WORK TASK »
An exact transcription of the lines below, from the first through the one containing "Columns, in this", is the only output wanted.

DATA EXTRACT »

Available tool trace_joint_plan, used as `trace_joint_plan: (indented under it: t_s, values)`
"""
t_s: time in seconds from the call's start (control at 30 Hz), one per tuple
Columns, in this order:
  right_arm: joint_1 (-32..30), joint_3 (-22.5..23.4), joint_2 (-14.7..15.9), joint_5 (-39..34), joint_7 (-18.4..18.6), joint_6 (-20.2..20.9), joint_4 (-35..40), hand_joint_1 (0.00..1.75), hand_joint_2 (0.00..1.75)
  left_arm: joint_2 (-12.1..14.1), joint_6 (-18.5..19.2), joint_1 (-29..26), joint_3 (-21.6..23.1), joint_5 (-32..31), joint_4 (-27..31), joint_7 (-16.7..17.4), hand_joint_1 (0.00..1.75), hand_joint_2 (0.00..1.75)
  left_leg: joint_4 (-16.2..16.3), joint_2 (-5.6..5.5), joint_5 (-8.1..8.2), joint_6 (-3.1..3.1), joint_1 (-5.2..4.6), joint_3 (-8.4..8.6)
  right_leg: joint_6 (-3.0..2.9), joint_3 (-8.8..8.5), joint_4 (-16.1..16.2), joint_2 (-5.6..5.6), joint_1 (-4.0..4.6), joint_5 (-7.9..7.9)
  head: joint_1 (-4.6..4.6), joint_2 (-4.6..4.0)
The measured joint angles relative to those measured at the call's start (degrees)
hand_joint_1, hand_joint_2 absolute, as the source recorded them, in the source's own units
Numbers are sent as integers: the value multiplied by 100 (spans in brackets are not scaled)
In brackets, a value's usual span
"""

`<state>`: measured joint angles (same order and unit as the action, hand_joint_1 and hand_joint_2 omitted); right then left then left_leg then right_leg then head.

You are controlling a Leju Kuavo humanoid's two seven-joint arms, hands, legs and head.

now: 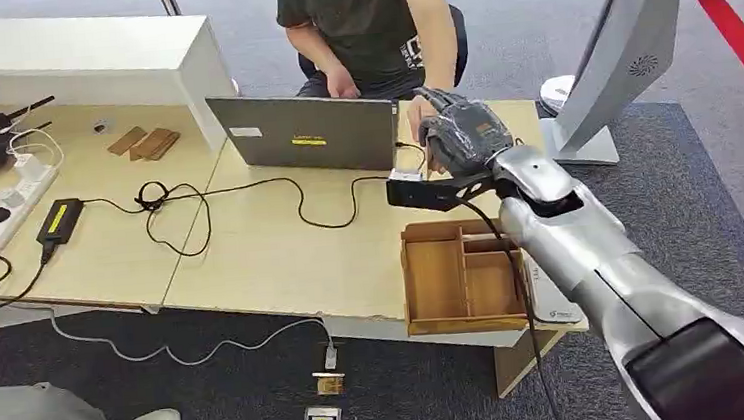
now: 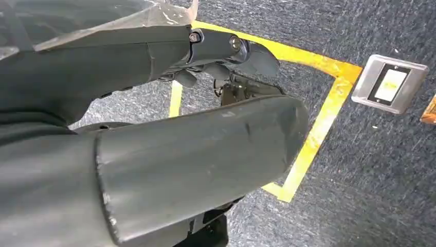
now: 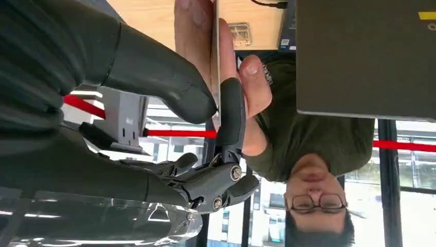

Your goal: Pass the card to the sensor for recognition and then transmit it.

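At the table's far edge beside the laptop (image 1: pixel 307 132), the right hand (image 1: pixel 467 134) pinches the card (image 3: pixel 214 62) between thumb and a finger. A person's hand (image 3: pixel 247 77) grips the card too. The left hand (image 2: pixel 226 56) hangs over the carpet, fingers curled in.

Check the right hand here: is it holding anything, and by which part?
The right hand pinches the card, seen edge-on, between thumb and a finger at one end. A person's hand grips the same card from the other side.
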<state>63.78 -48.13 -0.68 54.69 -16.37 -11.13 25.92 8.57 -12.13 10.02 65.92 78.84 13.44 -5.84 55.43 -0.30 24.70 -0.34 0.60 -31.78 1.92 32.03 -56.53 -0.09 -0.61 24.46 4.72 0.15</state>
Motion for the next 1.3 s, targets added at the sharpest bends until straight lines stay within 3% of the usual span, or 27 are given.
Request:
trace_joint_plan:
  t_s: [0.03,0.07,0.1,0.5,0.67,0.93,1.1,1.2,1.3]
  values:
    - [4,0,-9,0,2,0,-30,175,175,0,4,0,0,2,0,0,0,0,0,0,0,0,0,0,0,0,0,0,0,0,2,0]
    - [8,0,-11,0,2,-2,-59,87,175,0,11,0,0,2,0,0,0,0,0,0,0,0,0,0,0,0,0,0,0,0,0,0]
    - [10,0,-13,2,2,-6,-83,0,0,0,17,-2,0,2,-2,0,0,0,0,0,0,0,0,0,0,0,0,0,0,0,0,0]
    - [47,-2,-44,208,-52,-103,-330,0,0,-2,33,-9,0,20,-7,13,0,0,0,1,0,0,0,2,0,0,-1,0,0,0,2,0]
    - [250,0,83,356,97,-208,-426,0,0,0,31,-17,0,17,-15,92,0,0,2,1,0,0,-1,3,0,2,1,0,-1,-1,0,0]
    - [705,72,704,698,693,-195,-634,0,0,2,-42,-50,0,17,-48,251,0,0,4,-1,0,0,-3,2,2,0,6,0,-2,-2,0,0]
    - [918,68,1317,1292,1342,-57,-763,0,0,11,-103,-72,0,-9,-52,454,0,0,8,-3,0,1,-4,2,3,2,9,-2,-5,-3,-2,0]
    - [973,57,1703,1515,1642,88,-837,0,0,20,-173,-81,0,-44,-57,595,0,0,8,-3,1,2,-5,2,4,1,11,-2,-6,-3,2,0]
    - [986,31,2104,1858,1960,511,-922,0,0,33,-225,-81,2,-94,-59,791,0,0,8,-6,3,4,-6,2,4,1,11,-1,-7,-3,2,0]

SOLUTION BELOW »
Available tool trace_joint_plan, used as `trace_joint_plan: (indented under it: t_s, values)`
"""
t_s: time in seconds from the call's start (control at 30 Hz), one per tuple
Columns, in this order:

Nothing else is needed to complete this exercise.